Well, Mary is hired by the feds to go to Alpha III M2, a moon of some type, to start therapy on groups of former psychiatric patients who were abandoned many years ago by Terra (Earth) during their war with Alphane, now over. These former patients have set up clans on the moon, made up of various psychiatric types -- ie, Deps (depressives), Mans (manics), Paras (paranoid schizophrenics), etc. However, the CIA is interested in this venture, so they create a simulcra to go to the moon with Mary and others on this mission, and Chuck will be controlling it from Terra. So he decides to kill his ex-wife through this android-type being.

Crazy, yes? Well, that's standard PKD fare. It starts getting out of control when Benny, his new employer, has a brainstorming session with the writers -- and Chuck -- during which time they decide to write a new act about a CIA agent who is going to kill his ex-wife through a simulcra on another planet. Just like Chuck has planned. Bizarre coincidence, or is it?

The CIA finds out about Chuck's drugs and fires him. As soon as he's fired, so does Benny, presumably because he no longer has Chuck as a CIA insider to work with. However, the CIA goes after Benny for his doings with Alphanes, and he escapes on his own rocket. Chuck finds himself on the moon, where Mary is. Coincidence? Easily done? Yes. Here's one area that was really too hard to buy -- the Para leader is given an ultimatum by Mary (with all of the clan leaders) to return to their former lives or face military action by Terra within four hours.

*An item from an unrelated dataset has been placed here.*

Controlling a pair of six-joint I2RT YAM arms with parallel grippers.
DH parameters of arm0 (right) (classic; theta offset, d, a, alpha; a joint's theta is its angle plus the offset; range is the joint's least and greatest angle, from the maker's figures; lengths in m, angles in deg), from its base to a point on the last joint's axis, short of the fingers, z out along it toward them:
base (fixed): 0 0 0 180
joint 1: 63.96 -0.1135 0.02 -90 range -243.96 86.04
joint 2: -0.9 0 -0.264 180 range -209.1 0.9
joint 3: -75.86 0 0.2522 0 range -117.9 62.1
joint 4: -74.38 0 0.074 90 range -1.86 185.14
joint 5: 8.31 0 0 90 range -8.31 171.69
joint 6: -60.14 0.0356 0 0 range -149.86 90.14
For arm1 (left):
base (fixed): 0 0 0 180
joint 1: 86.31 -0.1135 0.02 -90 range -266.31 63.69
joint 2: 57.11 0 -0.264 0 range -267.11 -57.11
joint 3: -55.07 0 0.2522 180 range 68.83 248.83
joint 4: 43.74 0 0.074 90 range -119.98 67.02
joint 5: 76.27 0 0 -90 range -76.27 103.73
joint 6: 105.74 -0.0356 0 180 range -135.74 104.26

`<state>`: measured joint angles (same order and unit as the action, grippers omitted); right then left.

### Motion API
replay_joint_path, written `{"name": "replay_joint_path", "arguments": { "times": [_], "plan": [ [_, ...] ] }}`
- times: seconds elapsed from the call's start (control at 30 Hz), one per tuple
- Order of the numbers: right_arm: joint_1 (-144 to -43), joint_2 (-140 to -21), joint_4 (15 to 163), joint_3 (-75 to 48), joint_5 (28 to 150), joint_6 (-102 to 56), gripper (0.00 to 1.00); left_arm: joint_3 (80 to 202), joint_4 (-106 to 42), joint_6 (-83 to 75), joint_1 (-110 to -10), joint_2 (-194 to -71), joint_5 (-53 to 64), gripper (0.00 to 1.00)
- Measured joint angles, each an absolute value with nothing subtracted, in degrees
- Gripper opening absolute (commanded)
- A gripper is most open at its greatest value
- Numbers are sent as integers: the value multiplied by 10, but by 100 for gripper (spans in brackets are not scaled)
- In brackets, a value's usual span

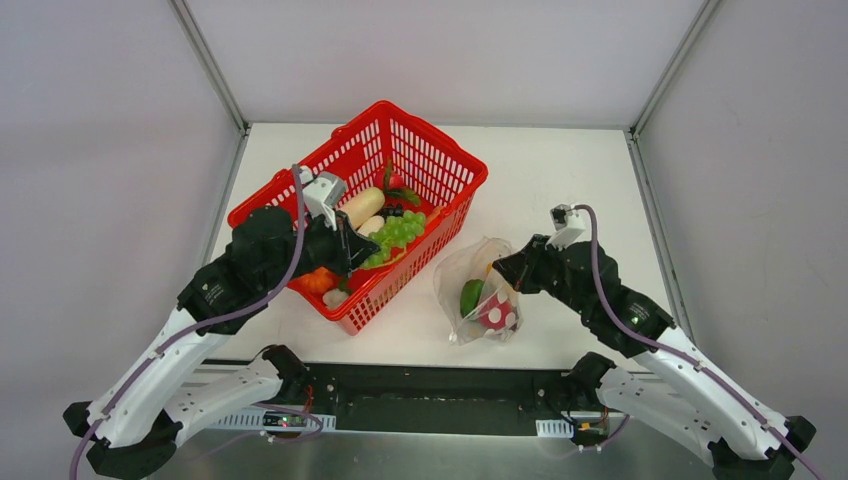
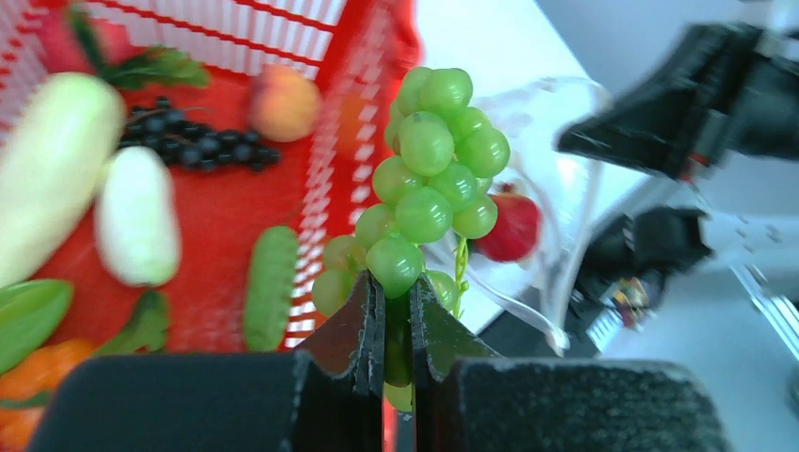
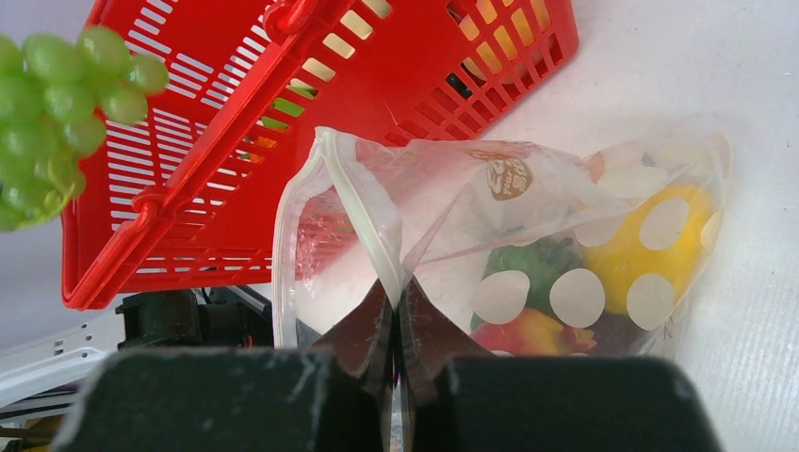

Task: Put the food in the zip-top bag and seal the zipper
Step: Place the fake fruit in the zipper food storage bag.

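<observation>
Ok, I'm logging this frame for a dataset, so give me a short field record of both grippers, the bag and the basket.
left gripper: shut on green grapes, over red basket
right gripper: shut on zip-top bag rim, mouth open
zipper: unsealed
in bag: green piece, red piece, yellow piece
in basket: white radishes, dark grapes, peach

Even, diffuse light fills the overhead view, bright on the white tabletop (image 1: 560,180), with only faint, soft shadows beside the red basket (image 1: 445,165). The left wrist view is blurred, sharpest on the green grapes (image 2: 433,188). The right wrist view is crisper, with a pale sheen on the zip-top bag (image 3: 528,188).
</observation>
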<state>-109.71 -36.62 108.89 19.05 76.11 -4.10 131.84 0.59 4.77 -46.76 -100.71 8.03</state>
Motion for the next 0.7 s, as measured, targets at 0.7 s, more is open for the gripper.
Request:
{"name": "replay_joint_path", "arguments": {
  "times": [0.7],
  "plan": [
    [-1097,-354,1089,190,779,-25,3,1341,-14,71,-225,-1144,145,0]
  ]
}}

So of all of the alternatives they come up with, the ONLY one is for him to *obviously* go to Mary's spaceship and seduce her and talk her out of it. Huh? Excuse me? WTF??? What kind of warped idea is that? But that's the obvious choice, and I'll be damned if he doesn't go and seduce her on her ship. But she turns out to be more than he bargained for and turns into a sexual beast who nearly kills him in her passion. Only Dick can write this stuff. When he wakes up from his sex-induced coma, she's gone and Terra is on the attack.

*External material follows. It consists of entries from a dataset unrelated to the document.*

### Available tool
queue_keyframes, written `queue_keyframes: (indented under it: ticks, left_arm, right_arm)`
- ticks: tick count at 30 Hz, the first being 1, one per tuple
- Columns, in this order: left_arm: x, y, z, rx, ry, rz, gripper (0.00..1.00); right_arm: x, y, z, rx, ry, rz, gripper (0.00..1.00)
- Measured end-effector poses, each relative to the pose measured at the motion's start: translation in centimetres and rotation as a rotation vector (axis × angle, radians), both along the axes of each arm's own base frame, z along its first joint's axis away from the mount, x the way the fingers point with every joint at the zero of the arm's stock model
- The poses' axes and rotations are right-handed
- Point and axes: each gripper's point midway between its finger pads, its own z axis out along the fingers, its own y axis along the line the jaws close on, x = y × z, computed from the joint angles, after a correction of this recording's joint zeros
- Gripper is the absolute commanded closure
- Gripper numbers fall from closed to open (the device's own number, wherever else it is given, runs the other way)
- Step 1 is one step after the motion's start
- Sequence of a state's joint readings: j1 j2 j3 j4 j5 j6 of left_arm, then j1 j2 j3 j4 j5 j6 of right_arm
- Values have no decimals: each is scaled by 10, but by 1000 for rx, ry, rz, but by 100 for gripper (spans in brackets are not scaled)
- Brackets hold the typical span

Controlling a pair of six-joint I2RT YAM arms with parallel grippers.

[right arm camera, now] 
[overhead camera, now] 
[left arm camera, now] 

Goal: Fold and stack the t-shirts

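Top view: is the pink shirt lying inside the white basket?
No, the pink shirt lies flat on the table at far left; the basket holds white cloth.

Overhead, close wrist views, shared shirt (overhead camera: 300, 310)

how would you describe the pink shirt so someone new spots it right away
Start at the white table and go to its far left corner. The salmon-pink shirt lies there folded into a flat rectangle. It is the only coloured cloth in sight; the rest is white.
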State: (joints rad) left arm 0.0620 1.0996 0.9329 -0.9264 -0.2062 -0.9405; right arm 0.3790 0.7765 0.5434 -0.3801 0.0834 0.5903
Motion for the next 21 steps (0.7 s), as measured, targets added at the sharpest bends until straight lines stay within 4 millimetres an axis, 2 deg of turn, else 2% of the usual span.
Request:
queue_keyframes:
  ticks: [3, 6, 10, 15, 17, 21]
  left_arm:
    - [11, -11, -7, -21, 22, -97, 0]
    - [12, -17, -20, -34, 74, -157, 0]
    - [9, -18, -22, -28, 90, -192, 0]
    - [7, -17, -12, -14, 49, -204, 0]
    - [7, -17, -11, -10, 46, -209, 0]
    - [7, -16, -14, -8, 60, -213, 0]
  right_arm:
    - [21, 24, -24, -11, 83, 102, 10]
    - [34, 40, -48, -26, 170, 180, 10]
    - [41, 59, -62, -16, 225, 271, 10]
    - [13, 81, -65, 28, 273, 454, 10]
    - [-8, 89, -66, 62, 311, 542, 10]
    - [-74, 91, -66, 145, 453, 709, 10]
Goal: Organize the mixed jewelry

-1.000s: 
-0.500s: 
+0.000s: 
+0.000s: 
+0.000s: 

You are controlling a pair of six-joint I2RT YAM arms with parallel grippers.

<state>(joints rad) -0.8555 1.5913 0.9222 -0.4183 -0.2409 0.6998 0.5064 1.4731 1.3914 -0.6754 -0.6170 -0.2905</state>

I'm not going to give away the ending, but it's surprisingly upbeat. Maybe that's because Dick was probably struggling with all of these issues in his own life -- his marriage woes, job and finance woes, his worries of mental illness -- so he wrote a good ending so he could expect one in his own life. That's my two cents, anyway. It's not a bad book, but it just leaps to conclusions that no rational person would draw too many times and I just can't eagerly recommend it. If you're a fan, you'll probably like it. If you're new to the author, I wouldn't start with this one.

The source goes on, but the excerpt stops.